* Problem to solve *
Using the data below, print exactly the line with "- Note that", the line with "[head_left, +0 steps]", and every line between them, but none of the pictures.

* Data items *
******************************

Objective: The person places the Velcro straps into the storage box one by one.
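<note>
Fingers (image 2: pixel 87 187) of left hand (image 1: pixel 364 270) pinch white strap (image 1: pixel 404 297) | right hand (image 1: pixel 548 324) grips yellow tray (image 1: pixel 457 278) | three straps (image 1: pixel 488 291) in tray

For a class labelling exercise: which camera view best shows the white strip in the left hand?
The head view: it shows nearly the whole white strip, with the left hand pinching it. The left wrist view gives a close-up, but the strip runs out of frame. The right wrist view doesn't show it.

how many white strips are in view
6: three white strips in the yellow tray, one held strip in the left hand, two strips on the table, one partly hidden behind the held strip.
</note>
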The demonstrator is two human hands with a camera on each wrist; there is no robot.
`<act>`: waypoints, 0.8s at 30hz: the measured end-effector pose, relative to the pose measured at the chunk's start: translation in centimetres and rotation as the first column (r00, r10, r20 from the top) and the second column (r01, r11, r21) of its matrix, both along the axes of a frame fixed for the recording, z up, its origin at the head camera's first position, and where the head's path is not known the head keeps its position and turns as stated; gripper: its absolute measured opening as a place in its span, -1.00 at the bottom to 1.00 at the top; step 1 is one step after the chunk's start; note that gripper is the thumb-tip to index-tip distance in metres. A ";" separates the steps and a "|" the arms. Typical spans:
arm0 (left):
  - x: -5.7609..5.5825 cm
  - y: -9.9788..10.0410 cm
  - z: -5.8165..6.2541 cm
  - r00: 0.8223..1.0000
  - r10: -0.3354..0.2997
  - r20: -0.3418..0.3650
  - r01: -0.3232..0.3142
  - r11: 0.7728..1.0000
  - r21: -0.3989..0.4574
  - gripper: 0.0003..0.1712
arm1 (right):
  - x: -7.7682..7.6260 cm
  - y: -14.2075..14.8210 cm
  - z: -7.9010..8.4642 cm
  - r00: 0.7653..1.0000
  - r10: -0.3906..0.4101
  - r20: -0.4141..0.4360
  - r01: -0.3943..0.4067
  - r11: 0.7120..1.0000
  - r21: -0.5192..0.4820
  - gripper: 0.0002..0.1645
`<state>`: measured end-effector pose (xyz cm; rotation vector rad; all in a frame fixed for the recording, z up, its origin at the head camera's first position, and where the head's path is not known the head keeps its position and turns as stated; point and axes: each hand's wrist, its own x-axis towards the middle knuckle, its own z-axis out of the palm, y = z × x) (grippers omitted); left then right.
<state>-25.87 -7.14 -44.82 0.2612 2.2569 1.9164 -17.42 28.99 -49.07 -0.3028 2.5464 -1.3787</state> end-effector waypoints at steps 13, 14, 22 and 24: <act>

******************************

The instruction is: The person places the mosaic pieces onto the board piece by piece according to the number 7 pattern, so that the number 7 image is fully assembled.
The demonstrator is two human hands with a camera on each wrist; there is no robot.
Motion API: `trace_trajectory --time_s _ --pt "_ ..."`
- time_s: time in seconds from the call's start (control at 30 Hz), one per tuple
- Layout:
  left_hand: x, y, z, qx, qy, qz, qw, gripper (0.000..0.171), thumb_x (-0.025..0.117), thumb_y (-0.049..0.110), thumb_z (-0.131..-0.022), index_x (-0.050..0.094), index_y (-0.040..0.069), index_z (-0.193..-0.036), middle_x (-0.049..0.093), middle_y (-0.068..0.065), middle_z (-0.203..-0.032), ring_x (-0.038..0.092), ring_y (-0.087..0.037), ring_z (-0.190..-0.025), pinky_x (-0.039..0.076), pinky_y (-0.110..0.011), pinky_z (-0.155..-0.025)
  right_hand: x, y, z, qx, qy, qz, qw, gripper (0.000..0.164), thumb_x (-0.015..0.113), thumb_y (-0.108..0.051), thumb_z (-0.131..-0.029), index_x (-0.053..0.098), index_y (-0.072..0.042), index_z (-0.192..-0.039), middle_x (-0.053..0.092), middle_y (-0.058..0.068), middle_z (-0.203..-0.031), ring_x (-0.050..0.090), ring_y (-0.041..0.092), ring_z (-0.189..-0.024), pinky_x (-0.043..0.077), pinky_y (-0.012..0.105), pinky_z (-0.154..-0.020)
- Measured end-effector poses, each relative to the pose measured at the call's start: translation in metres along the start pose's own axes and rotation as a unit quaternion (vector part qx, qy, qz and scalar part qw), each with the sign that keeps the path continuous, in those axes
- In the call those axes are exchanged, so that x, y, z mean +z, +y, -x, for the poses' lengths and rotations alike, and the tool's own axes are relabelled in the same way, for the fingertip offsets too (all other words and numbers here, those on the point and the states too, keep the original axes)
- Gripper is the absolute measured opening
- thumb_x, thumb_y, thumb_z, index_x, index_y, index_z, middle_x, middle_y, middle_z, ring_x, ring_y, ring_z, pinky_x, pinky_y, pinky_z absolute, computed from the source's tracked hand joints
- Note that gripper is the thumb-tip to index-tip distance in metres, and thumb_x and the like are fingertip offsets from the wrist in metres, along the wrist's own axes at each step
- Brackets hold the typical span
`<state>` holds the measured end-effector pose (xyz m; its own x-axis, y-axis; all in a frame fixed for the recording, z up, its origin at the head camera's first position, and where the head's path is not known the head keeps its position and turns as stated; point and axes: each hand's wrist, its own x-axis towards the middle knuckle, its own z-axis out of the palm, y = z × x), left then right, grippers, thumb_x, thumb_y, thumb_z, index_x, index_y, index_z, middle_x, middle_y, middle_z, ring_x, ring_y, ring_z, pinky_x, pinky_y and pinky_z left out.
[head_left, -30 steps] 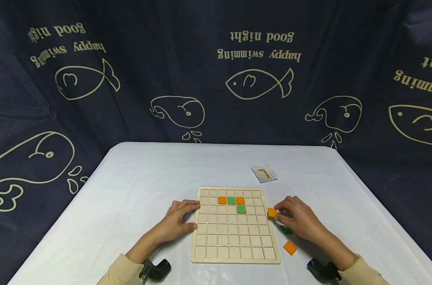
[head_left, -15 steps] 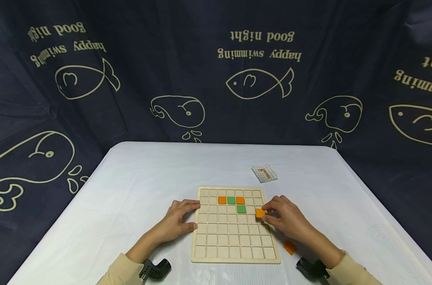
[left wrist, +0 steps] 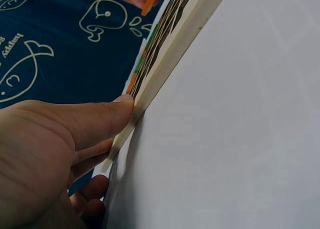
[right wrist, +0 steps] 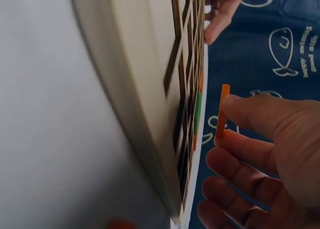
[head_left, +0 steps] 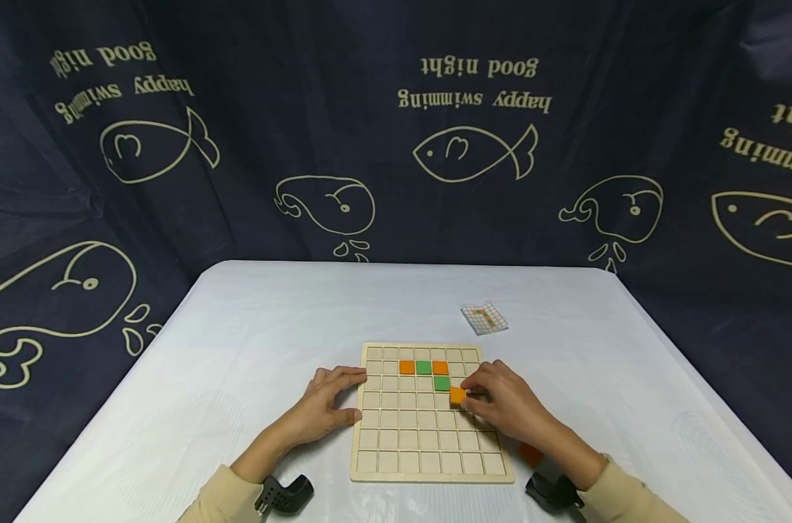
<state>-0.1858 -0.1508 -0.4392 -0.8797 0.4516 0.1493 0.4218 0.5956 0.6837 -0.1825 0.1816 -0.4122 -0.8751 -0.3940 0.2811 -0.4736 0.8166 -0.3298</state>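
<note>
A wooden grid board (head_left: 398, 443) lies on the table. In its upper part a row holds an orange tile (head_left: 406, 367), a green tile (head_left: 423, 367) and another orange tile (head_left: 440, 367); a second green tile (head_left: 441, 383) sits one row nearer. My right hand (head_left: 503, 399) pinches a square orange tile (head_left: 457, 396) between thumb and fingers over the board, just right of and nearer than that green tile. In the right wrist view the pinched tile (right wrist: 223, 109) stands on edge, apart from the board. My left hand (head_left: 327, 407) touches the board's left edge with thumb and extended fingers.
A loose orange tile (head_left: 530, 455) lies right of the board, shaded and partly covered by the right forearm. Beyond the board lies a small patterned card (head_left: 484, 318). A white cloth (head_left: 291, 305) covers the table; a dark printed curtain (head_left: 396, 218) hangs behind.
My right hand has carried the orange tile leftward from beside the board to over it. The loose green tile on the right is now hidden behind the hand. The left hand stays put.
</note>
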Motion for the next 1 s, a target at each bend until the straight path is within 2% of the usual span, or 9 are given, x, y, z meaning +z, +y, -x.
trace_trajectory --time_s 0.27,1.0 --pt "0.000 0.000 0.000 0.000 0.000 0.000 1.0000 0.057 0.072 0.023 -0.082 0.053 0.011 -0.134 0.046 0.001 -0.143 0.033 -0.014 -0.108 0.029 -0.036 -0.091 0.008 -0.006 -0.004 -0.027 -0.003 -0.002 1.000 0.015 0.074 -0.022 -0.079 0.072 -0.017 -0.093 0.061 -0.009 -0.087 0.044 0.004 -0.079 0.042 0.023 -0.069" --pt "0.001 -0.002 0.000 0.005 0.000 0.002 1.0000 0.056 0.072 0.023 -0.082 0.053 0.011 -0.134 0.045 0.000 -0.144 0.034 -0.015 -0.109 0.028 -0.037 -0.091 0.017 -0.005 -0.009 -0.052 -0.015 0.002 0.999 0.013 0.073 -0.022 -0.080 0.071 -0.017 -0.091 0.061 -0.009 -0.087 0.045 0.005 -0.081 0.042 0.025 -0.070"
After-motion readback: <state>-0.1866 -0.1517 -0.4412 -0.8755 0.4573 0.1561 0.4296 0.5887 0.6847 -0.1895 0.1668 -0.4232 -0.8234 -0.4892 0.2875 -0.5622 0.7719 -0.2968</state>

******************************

* Answer box *
- Note that gripper is the thumb-tip to index-tip distance in metres, and thumb_x and the like are fingertip offsets from the wrist in metres, along the wrist's own axes at each step
- Brackets hold the typical span
`<state>` holds the measured end-effector pose (xyz m; its own x-axis, y-axis; all in a frame fixed for the recording, z up, its origin at the head camera's first position, and where the head's path is not known the head keeps its position and turns as stated; point and axes: each hand's wrist, its own x-axis towards the middle knuckle, its own z-axis out of the palm, y = z × x), left then right, grippers, thumb_x, thumb_y, thumb_z, index_x, index_y, index_z, middle_x, middle_y, middle_z, ring_x, ring_y, ring_z, pinky_x, pinky_y and pinky_z left out.
[head_left, -30 steps] 
[head_left, -15 steps] 
[left wrist, +0 steps] 
[right wrist, +0 steps] 
[head_left, +0 steps] 

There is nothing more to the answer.